### Work to be completed
Take the data from its first line. Print each line exactly until the line containing "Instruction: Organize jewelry" has been printed too.

### Dataset section
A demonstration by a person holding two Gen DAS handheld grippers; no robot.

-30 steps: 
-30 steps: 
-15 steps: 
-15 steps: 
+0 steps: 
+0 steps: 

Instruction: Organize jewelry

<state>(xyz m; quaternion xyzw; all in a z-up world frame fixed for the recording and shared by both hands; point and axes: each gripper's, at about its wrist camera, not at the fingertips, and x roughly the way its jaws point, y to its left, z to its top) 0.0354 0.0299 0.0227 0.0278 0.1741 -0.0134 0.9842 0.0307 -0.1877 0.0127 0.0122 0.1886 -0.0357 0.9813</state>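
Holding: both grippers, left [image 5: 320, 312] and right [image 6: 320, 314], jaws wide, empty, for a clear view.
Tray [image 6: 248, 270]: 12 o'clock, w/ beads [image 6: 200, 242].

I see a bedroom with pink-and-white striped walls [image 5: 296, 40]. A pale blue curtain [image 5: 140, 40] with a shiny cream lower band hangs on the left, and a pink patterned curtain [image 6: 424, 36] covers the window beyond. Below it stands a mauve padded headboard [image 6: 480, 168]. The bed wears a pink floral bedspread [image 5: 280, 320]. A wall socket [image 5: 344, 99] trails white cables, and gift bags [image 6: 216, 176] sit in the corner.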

### Answer to the exercise
A demonstration by a person holding two Gen DAS handheld grippers; no robot.

-30 steps: 
-30 steps: 
-15 steps: 
-15 steps: 
+0 steps: 
+0 steps: 

Instruction: Organize jewelry

No other output is needed; the exercise is complete.